• Assigned task: Only the pictures are to be dropped, and the rest of the data should be copied exactly.
• • • • •
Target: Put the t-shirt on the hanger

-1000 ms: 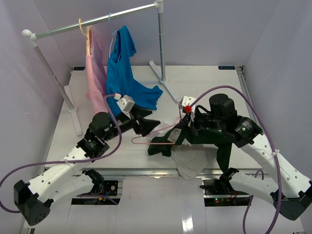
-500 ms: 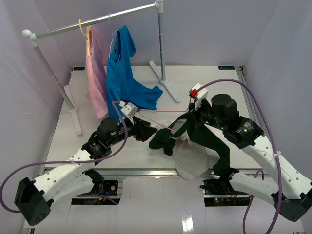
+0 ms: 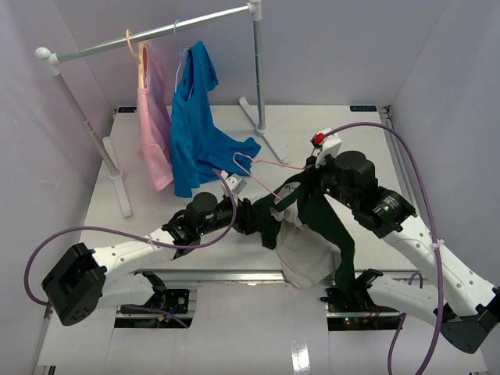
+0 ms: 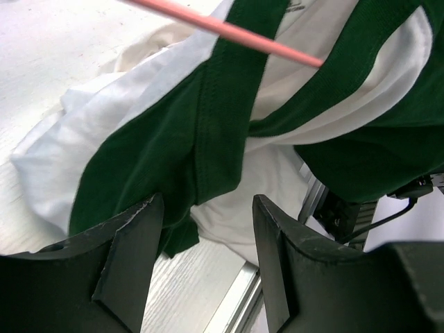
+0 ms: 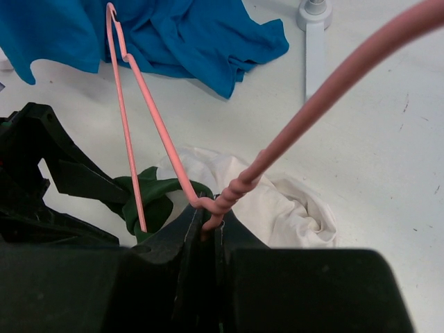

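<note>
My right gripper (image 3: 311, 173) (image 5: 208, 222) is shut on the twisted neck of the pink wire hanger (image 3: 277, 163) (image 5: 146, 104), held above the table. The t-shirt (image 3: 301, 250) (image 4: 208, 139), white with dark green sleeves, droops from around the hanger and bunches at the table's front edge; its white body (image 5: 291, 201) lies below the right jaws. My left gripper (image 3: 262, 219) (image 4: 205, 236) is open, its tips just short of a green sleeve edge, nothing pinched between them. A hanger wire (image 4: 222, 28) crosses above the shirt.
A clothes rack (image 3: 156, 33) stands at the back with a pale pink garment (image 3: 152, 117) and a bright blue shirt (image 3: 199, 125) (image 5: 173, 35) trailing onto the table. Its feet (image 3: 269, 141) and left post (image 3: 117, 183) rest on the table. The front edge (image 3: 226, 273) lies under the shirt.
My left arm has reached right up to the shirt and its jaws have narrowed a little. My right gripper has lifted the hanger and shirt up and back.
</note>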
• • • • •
• Exercise result:
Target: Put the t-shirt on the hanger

-1000 ms: 
-500 ms: 
+0 ms: 
+0 ms: 
+0 ms: 

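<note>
My right gripper (image 3: 311, 173) (image 5: 208, 222) is shut on the twisted neck of the pink wire hanger (image 3: 277, 163) (image 5: 146, 104), held above the table. The t-shirt (image 3: 301, 250) (image 4: 208, 139), white with dark green sleeves, droops from around the hanger and bunches at the table's front edge; its white body (image 5: 291, 201) lies below the right jaws. My left gripper (image 3: 262, 219) (image 4: 205, 236) is open, its tips just short of a green sleeve edge, nothing pinched between them. A hanger wire (image 4: 222, 28) crosses above the shirt.
A clothes rack (image 3: 156, 33) stands at the back with a pale pink garment (image 3: 152, 117) and a bright blue shirt (image 3: 199, 125) (image 5: 173, 35) trailing onto the table. Its feet (image 3: 269, 141) and left post (image 3: 117, 183) rest on the table. The front edge (image 3: 226, 273) lies under the shirt.
My left arm has reached right up to the shirt and its jaws have narrowed a little. My right gripper has lifted the hanger and shirt up and back.
</note>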

That is the complete output.